The paper linked below provides an extensive analysis to the Microsoft PCT Vulnerability patched in MS04-011. David Schulhoff's paper focuses on THC's exploit, and provides an excellent tutorial on exploits in general, with thorough examples.
Abstract:
On the second Tuesday, what many now refer to as patch Tuesday , of April, 2004, Microsoft released four security bulletins. Among these was Microsoft Security Bulletin MS04-011 which detailed fourteen separate vulnerabilities, six of them rated critical for one or more Windows operating systems. In the list of the vulnerability identifiers in the Technical Details section of the bulletin is the PCT Vulnerability which is also referenced as CAN-2003-07191 on the Common Vulnerabilities and Exposures website. PCT is referred to variously within Security Bulletin MS04-011 as the Private Communications Transport or Private Communication Technology protocol.
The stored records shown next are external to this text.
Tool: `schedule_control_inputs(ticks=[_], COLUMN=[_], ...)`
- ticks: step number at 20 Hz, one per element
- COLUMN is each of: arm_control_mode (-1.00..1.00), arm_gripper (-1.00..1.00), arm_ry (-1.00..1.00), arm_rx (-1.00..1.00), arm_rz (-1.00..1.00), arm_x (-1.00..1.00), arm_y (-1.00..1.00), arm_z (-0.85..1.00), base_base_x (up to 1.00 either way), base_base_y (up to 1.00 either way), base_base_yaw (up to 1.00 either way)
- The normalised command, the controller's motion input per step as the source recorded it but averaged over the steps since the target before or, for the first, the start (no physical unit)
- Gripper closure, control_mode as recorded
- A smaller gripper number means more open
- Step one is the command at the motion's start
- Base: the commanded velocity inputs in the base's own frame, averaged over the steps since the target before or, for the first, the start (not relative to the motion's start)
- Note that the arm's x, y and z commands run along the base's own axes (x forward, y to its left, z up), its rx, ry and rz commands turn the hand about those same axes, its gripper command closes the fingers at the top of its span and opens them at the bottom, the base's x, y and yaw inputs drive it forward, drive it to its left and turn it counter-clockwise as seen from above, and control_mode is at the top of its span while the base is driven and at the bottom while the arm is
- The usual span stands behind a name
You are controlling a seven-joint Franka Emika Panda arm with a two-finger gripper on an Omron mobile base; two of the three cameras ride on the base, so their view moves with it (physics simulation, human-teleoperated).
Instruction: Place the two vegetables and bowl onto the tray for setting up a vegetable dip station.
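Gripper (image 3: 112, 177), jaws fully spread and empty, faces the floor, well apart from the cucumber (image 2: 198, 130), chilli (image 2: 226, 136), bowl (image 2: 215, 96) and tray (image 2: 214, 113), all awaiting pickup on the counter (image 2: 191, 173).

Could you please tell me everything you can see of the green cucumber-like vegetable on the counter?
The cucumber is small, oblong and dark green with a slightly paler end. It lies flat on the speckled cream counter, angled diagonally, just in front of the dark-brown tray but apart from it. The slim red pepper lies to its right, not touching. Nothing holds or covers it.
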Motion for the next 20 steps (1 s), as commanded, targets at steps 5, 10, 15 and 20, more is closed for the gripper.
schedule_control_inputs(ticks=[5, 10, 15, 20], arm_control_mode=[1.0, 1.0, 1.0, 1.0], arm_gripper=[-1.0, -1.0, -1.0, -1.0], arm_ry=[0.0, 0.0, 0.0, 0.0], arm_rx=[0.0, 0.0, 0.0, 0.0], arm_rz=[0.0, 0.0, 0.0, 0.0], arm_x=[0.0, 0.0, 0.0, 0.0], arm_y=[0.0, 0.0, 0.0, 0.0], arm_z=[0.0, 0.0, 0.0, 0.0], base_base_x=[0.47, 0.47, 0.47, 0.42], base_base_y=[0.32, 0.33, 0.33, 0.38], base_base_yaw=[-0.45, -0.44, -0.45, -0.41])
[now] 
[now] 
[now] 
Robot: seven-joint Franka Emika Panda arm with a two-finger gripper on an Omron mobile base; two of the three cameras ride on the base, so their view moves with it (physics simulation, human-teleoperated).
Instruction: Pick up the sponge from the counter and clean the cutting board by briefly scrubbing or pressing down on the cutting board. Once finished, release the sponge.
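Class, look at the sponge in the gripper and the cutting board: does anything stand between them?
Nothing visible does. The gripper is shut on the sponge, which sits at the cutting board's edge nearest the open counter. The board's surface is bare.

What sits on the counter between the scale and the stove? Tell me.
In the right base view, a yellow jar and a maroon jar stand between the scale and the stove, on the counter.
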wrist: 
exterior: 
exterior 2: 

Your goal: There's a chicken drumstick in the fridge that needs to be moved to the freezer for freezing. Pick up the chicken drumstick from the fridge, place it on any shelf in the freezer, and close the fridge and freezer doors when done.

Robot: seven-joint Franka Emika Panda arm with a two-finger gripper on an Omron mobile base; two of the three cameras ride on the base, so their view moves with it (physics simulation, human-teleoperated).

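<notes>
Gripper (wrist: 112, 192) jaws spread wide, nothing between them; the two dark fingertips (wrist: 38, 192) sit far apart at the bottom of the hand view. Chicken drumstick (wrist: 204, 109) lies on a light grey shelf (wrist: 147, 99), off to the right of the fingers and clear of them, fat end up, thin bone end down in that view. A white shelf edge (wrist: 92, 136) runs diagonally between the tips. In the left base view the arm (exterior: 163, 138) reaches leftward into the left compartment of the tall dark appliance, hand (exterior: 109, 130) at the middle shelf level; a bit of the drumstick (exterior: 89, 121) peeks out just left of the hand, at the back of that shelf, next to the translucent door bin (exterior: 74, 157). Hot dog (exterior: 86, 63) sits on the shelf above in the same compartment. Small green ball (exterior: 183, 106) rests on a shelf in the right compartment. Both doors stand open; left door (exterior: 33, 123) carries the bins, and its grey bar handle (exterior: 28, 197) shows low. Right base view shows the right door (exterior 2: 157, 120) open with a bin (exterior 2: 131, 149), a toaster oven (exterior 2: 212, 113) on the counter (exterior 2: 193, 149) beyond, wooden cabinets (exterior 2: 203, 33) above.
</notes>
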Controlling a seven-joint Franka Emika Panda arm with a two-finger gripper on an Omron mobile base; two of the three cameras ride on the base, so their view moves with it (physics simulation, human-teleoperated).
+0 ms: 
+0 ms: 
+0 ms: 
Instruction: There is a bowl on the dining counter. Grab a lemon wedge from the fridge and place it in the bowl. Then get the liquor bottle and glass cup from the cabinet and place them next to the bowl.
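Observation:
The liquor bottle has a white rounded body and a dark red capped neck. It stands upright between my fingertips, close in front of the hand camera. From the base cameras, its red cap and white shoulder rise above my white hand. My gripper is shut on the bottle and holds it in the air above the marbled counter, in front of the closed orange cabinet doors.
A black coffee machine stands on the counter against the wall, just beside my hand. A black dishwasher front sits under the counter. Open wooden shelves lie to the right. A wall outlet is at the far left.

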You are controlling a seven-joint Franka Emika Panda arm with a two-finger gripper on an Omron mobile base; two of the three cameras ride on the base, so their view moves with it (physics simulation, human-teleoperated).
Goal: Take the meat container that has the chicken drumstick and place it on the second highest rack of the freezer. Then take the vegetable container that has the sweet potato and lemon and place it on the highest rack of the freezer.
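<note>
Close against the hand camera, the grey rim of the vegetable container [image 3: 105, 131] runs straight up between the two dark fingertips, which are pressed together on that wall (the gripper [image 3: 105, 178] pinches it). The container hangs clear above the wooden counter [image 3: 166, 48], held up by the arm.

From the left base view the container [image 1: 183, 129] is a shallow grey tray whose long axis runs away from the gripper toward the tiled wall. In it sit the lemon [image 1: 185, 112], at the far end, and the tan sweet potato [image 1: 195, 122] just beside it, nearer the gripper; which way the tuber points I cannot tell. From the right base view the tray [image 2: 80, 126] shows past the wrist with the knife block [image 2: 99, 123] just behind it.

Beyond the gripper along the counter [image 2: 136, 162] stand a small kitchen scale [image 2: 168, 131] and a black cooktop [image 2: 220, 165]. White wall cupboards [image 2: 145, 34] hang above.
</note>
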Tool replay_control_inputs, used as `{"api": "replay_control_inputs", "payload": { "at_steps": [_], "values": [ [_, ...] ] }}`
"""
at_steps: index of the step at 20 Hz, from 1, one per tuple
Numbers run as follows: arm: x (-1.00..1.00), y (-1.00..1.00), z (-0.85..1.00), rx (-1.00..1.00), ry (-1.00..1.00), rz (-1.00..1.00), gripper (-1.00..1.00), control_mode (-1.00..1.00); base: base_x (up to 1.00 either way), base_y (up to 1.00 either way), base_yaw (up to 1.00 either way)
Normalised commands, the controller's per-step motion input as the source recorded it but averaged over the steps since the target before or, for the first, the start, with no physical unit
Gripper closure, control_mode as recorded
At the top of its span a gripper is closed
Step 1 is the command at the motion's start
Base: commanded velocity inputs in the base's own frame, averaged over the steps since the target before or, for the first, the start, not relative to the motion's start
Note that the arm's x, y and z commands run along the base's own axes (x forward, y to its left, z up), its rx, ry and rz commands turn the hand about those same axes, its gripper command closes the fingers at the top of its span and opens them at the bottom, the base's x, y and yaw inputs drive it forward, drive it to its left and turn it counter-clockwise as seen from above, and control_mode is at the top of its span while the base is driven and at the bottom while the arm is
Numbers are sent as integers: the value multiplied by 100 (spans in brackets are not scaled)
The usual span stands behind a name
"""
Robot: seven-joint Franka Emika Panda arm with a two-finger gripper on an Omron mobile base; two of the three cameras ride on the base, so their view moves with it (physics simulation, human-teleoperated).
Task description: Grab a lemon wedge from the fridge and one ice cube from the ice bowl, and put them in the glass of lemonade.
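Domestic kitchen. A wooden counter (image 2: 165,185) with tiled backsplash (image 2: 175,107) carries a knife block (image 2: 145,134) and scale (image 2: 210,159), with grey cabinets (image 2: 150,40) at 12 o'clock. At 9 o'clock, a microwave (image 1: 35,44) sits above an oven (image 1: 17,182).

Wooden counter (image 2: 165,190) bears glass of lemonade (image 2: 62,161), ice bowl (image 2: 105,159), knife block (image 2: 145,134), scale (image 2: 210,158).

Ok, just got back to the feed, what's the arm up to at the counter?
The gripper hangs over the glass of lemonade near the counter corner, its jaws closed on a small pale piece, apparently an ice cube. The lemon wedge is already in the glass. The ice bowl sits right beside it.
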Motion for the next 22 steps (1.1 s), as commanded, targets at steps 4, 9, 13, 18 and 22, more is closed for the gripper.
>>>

For the purposes of this paper David Schulhoff selected this vulnerability and a corresponding exploit to examine in detail. We will take a look at both what makes this vulnerability a classic opportunity for exploitation and how its unique characteristics provide an insight into some basic security principles. David Schulhoff takes the approach of an individual seeking to take advantage of this opportunity , and then look at two different scenarios of organizations dealing with an incident caused by an attack on the PCT vulnerability.